Year 1454 (MCDLIV) was a common year starting on Tuesday of the Julian calendar.

== Events ==

===January-March===
- January 6 - Mehmed II, the Muslim Sultan of the Ottoman empire, restores the Christian Ecumenical Orthodox Patriarchate of Constantinople, and appoints the Byzantine Greek theologian Gennadius Scholarius as the Patriarch Gennadius II.
- February 4 - The cause of the Thirteen Years' War is set when the Secret Council of the Prussian Confederation sends a formal act of disobedience to the Grand Master, and the citizens of Toruń rebel against the Teutonic Knights, beginning the conflict.
- March 6 - Casimir IV Jagiellon of Poland renounces allegiance to the Teutonic Knights and the Prussian Confederation pledges its allegiance to him.
- March 27 - Richard Plantagenet, Duke of York, becomes Protector for King Henry VI of England, who is in a catatonic state.

===April-June===
- April 9 - Treaty of Lodi: Francesco Sforza forms a triple alliance between the Duchy of Milan, the Republic of Florence and Kingdom of Naples.
- May 8 - Catalan Grimaldi becomes the new Lord of Monaco upon the death of his father, Jean I Grimaldi.
- May 28 - King Casimir IV of Poland receives an oath of allegiance from the citizens of Toruń and other cities in the Chelmno area.
- June 11 - In Poland, the landholders and bishops of Elbing (now Elbląg) pledge allegiance to King Casimir IV, and Danzig (now Gdańsk) follows on June 16.
- June 13 -
  - The canton of St. Gallen is accepted as an associate state of the Swiss Confederation.
  - Ulrich II, Count of Celje becomes the new Ban of Slavonia upon the death of his father, Frederick II.
- June 19 - In Poland, Königsberg (now Kaliningrad in Russia) pledges its allegiance to Casimir IV with the city's Chancellor, Jan Taszka Koniecpolski, delivering the oath on behalf of the estates and cities of Lower Prussia.

===July-September===
- July 12 - Within the Duchy of Pomerania in Germany, the Hanseatic League town of Stralsund ends its resistance to the Pomeranian dukes and enters into a peace agreement.
- July 21 - At Valladolid, Enrique IV is proclaimed as the new King of Castile on the day after the death of his father, King Juan II.
- July 31 - In France, the rebel Pierre II de Montferrand, former Governor of Baye, is beheaded, drawn and quartered after his July 14 conviction for treason.
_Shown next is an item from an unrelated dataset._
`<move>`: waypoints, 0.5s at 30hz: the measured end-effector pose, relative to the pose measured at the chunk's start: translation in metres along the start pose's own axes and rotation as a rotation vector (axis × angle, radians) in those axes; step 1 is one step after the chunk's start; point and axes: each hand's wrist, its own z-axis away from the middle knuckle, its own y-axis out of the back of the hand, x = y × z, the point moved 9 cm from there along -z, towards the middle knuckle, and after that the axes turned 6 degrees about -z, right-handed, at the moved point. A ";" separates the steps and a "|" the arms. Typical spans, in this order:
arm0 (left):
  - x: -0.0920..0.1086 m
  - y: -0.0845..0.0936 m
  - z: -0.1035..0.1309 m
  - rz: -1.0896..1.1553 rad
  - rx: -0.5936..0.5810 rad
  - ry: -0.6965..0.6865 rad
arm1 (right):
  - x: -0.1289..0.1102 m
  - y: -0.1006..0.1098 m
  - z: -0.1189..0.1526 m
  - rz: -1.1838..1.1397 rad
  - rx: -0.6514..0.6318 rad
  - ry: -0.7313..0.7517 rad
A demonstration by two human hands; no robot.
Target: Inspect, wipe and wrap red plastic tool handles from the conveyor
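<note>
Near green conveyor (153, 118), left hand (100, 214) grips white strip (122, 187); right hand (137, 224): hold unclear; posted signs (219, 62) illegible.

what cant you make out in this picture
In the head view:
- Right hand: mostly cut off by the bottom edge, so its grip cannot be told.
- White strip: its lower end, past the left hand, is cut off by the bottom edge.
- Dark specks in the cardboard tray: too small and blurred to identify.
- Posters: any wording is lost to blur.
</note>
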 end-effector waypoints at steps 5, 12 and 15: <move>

Shortly afterward, Montferrand is beheaded, then drawn and quartered.
- August 22 - In Moldavia, Petru Aron retakes the throne from Alexăndrel.
- August 26 - At Elbistan, capital of the principality of Dulkadir, Malik Arslan becomes the new ruler upon the death of his father, Suleiman of Dulkadir.
- August 30 - The Italic League is concluded in Venice as an alliance between the Republic of Venice, the Papal States, the Duchy of Milan, the Republic of Florence, and the Kingdom of Naples.
- September 18 - Thirteen Years' War - Battle of Chojnice: The Polish army is defeated by a smaller but more professional Teutonic army.
- September 24 - At the Battle of Leskovac, Nikola Skobaljić, voivode of Dubočica, defeats Ottoman Turks invading Serbia.

===October-December===
- October 2 - At the Battle of Kruševac, the Serbian Army, commanded by General Skobaljić with the assistance of troops from John Hunyadi and Đurađ Branković, destroys Ottoman invaders commanded by Feriz Beg.
- October 9 - Thirteen Years' War: The Malbork treaty is concluded between the authorities of the Teutonic Order and the mercenary forces fighting for the Teutonic Order.
- November 16 - Nikola Skobaljić, the Serbian voivode of Dubočica who had resisted Ottoman rule, is defeated by the armies of the Ottoman Sultan Mehmed II and is taken prisoner. Skobaljić is executed by impalement at the Mehmed's command, and his head is sent to Constantinople to serve as an example of the punishment for people who resist the Ottoman Sultan.
- December 12 (Julian calendar, December 21 Gregorian) - (24th day of 11th month of Kyotuku 3) An earthquake estimated by geologists at 8.4 magnitude strikes off the east coast of Japan and causes a tsunami that kills an indeterminate number of people in the Kantō region and the Tōhoku region.
- December - King Henry VI of England having regained his sanity dismisses the Duke of York as Protector.

===Date unknown===
- The press of Johannes Gutenberg (at Mainz on the Rhine) produces the first printed documents bearing a date.
- Isaac Zarfati sends a circular letter to Rhineland, Swabia, Moravia and Hungary, praising the happy conditions of the Jews under the crescent, in contrast to the "great torture chamber" under the cross, and urging them to come to the Ottoman Empire.
- The Statutes of Nieszawa are enacted in Poland.
- The Drought of One Rabbit is recorded in Aztec history.

== Births ==
- June 3 - Bogislaw X, Duke of Pomerania (1474–1523) (d. 1523)
- June 16 - Joanna of Aragon, Queen of Naples (d. 1517)
- July 14 - Poliziano, Italian humanist (d. 1494)
- September 4 - Henry Stafford, 2nd Duke of Buckingham, English politician (d. 1483)
- September 24 - Gerold Edlibach, Swiss historian (d. 1530)
- November 25 - Catherine Cornaro, Queen of Cyprus (d. 1510)
- date unknown
  - Domenico Maria Novara da Ferrara, Italian astronomer (d. 1504)
  - Pinturicchio, Italian painter (d. 1513)
  - Choe Bu, Korean official and venturer to China (d. 1504)
  - Alexander Stewart, Duke of Albany (d. 1485)

== Deaths ==
- March 22 - John Kemp, Archbishop of Canterbury
- July 20 - King John II of Castile (b. 1405)
- December 10 - Ignatius Behnam Hadloyo, Syriac Orthodox Patriarch of Antioch.
- date unknown
  - Chiara Zorzi, regent of Athens
  - William Turnbull, Bishop of Glasgow
  - Robert Wingfield, English politician (b. 1403)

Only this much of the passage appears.